Через три дня в день святого Иоанна Богослова потешные и солдатские полки промаршировали по московским улицам. Мальчишки прознали заранее их путь и шныряли вдоль улиц, поджидая.

Москвичи были ошеломлены увиденным обмундированием. Одежда потешных отличалась от штатской формы стрельцов. Это было уже военное обмундирование, появившееся благодаря целеустремлённости царя Петра Алексеевича в осуществлении перемен даже в создании военной формы.

Так, солдаты и офицеры Преображенского полка были одеты в тёмно-зелёные кафтаны. Но карманы, обшлаги с обшивкой вместо воротника, подклад и оторочки петель сияли красным цветом. И штаны сшиты тоже из красного сукна. Длина их была чуть ниже колен, на боках штаны застёгивались на небольшие медные пуговицы. Потешные были обуты в чёрные сапоги из кожи. Поверх кафтана накинута епанча – плащ из зелёного сукна. У офицеров в обмундировании имелись некоторые отличия: перчатки с раструбами, на шляпах – плюмажи из белых и красных перьев, шёлковые шарфы через плечо и металлические значки на голубой ленте. У солдат и офицеров Семёновского полка была такая же униформа, но светло-синего цвета. Вся одежда полков являла собой небывалое. По-особому смотрелись шарфы, связанные из трёхцветных полос – белой, синей, красной. Эти цвета символизировали государственный флаг.

Плотные ряды полков шли стройно, отбивая под барабанные удары строевой шаг.

– Вот очистительная сила! – восклицали одни мальчишки, наслаждаясь боевыми звуками барабанов.

– Сыновья грома! – откликались другие, подстраиваясь под чёткий шаг марширующих шеренг потешных.

– В день святого Иоанна Богослова, нашего покровителя! – радостно приветствовали мальчики-ремесленники, будущие искусные иконописцы. – Настоящие полки! Мы пойдём в потешные. Нас тоже запишут!

Полки потешных показали свой, как говорится, новый товар лицом – и обмундирование, и военную выучку, и, самое главное, молодость. Стрелецкое войско состояло из старых служак. На их лицах царило отупеление, зато у потешных на щеках полыхал явный задор собственной уверенности и сплочённости.

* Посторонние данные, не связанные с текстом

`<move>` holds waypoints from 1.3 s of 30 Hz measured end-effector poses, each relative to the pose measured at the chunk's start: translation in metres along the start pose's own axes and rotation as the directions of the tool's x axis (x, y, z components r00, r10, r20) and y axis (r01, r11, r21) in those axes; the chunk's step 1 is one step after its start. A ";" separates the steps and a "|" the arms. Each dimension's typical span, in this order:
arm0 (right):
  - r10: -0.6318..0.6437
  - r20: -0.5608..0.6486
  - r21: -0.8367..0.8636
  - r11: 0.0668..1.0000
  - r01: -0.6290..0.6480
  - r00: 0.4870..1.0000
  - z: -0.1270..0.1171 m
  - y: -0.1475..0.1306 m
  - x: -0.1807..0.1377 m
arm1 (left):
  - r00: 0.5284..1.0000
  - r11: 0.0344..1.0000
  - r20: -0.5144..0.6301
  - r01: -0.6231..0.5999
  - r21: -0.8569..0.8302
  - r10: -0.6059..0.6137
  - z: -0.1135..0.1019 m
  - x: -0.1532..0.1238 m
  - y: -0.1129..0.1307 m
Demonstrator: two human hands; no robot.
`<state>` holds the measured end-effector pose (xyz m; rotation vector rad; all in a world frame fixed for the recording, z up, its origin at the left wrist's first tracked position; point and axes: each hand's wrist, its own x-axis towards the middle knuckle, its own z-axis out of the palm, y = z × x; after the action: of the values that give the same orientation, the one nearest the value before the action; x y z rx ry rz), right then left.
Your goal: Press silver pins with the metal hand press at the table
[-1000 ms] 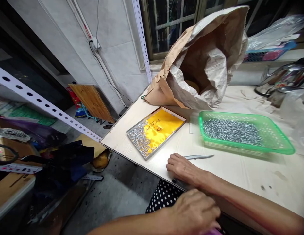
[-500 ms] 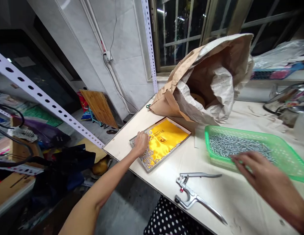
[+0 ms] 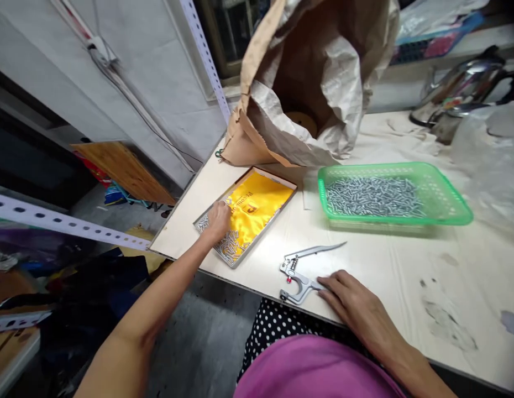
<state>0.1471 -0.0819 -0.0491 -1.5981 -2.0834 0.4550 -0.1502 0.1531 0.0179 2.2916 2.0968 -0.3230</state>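
My left hand [image 3: 218, 220] reaches into a shallow grey tray [image 3: 268, 225] lined with yellow cloth, its fingers down among the small metal pieces [image 3: 227, 245] heaped at the tray's near end. I cannot tell whether it grips any. My right hand [image 3: 351, 301] lies on the table's front edge, covering the lower handle of the metal snap pliers [image 3: 299, 270]. The pliers' upper handle points toward a green plastic basket [image 3: 439, 193] that holds several silver pieces.
A large crumpled brown paper sack [image 3: 319, 83] lies open behind the tray. A metal kettle [image 3: 456, 88] and clear plastic [image 3: 489, 160] are at the right rear. A perforated shelf rail [image 3: 66, 224] and clutter stand left of the white table [image 3: 406, 276].
My right hand has come back from the green basket onto the pliers' handle. My left hand stays in the yellow-lined tray. The camera has tilted down and shifted.
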 end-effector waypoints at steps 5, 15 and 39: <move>-0.003 0.061 -0.073 0.997 0.008 0.998 -0.005 -0.007 0.006 | 0.975 0.899 -0.135 -0.217 -0.381 0.178 -0.032 -0.056 0.036; -0.034 0.127 -0.189 0.980 0.058 0.991 -0.011 0.004 0.027 | 0.909 0.481 0.369 0.240 -0.843 0.193 0.017 -0.135 0.097; 0.012 0.134 -0.298 0.954 0.029 0.991 -0.012 0.001 0.027 | 0.872 0.763 0.439 0.130 -0.634 0.216 0.017 -0.119 0.110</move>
<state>0.1487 -0.0557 -0.0345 -1.7680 -2.3509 0.2572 -0.0530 0.0225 0.0067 1.6213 1.5530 -0.1175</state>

Оба войска, прошествовав через Москву, двинулось к станам по своей стороне вдоль реки Москвы. Стрелецкие полки шуточного польского короля заняли крепостцу и выжидали нападения князя-кесаря с его армией. Пресбургский, такое звание имел Ромодановский, подошёл к Кожуховскому мосту. Стрельцы, увидев приближение потешных и солдатских полков, устремились вперёд с целью отстоять мост. Устроив пальбу из фузей пыжами, войска польского короля не допустили перехода на свой берег. Но на утро Ромодановские силы овладели мостом. Тогда Бутурлин укрылся с полками за стенами Пресбурга. Их условный противник учинил под стенами лагерь, и таким образом начал осаду земляного городка. Потешные и солдатские полки рыли траншеи для ведения огня, для скорого передвижения в них. Осаждающие могли приблизиться к крепостце без потерь. Осаждённые отражали нападения и сами совершали военные вылазки. С обеих сторон пушки стреляли фальшивыми бомбами и гранатчики бросали гранаты. Бомбардир Пётр с бомбардирской ротой делал будто бреши в крепостных стенах.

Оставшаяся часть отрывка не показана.